Located in the Los Angeles suburb of Rosemead, Bosco Tech is the only U.S. high school of its kind offering a technology engineering-heavy, STEM-based curriculum centered on:
■ Architectural and construction engineering
■ Biological, medical and environmental technology (BMET)
■ Computer science and electrical engineering (CSEE)
■ Integrated design, engineering and art (IDEA)
■ Material science, engineering and technology
■ Media arts and technology
The school has incorporated cutting-edge technology, like robotics, into its CSEE and IDEA programs. That move has also yielded social benefits. For example, during the COVID-19 outbreak in March, IDEA students used robotically controlled machines to produce 1,500 commercial-grade face shields that were donated to healthcare workers at more than 60 Los Angeles-area medical facilities.

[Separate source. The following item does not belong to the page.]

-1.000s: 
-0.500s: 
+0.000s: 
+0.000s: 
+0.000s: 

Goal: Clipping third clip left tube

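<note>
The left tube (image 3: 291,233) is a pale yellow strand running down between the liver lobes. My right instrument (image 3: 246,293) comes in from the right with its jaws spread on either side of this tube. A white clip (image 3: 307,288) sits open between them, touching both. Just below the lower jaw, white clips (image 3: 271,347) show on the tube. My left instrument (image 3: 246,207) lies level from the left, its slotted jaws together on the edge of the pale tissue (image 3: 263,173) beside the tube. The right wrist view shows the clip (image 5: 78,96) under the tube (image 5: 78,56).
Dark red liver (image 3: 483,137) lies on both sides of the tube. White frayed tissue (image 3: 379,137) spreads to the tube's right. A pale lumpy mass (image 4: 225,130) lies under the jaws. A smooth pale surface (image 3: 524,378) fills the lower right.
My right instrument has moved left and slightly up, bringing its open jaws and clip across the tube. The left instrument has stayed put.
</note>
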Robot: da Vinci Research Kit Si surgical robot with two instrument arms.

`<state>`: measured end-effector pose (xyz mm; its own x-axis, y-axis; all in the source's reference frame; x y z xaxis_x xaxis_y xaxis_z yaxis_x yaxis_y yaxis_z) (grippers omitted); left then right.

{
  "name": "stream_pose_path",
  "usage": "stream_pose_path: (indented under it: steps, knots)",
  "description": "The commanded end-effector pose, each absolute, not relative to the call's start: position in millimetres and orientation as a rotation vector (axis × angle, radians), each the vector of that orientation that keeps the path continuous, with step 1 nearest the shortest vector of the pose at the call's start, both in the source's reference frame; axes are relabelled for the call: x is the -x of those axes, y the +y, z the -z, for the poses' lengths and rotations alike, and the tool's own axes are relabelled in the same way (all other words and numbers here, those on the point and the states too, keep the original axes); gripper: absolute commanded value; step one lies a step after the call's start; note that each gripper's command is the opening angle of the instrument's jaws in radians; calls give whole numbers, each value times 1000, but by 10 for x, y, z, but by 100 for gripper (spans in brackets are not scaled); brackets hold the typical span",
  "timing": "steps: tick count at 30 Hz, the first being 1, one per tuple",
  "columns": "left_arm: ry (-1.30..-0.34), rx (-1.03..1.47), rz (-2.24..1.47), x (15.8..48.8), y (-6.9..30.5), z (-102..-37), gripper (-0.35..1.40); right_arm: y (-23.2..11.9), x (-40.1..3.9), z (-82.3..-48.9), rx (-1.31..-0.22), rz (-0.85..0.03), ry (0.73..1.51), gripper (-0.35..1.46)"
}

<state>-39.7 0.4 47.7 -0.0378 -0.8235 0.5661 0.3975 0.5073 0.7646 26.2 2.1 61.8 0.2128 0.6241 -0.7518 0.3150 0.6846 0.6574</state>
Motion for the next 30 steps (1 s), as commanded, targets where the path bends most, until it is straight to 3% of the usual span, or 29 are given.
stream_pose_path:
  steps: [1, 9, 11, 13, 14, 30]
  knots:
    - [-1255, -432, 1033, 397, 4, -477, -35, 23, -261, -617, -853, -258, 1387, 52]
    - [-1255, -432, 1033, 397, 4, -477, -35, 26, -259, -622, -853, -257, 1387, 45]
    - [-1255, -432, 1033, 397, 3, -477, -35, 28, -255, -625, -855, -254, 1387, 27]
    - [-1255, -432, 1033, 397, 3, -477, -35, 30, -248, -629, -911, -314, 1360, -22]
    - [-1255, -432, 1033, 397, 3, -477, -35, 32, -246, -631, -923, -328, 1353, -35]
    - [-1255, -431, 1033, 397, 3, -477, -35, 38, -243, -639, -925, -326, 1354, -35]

The caliber of Bosco Tech’s curriculum hasn’t gone unnoticed. Niche.com, which rates K-12 schools and colleges, ranked Bosco Tech 13th among California’s all-boys schools. It’s an achievement that hasn’t come easily. A shift away from skills training in the 1980s, followed by changes in U.S. and global manufacturing and the computerization of nearly every industry, have pressed the school to continually reengineer the way it approaches STEM education.
“By combining a college-prep education with an advanced technical education, we can show students a wealth of real-world applications. It transforms them from thinkers into problem-solvers,” says Guillermo “Memo” Gutierrez, who’s served as school president since 2019. “However, a standard college preparatory education is an exercise in patience and trust because students must believe—sometimes against their own judgement—that their lessons will be useful at some point years into the future.”
The “usefulness” of those lessons is strikingly evident. All of its graduates are routinely accepted into four-year colleges or universities, with 75% of those graduates pursuing STEM degrees. Those institutions include Embry-Riddle Aeronautical University; technology-heavy Cal Poly San Luis Obispo, Cal Poly Pomona, Georgia Tech and Virginia Tech; and Penn State, University of California and University of Southern California.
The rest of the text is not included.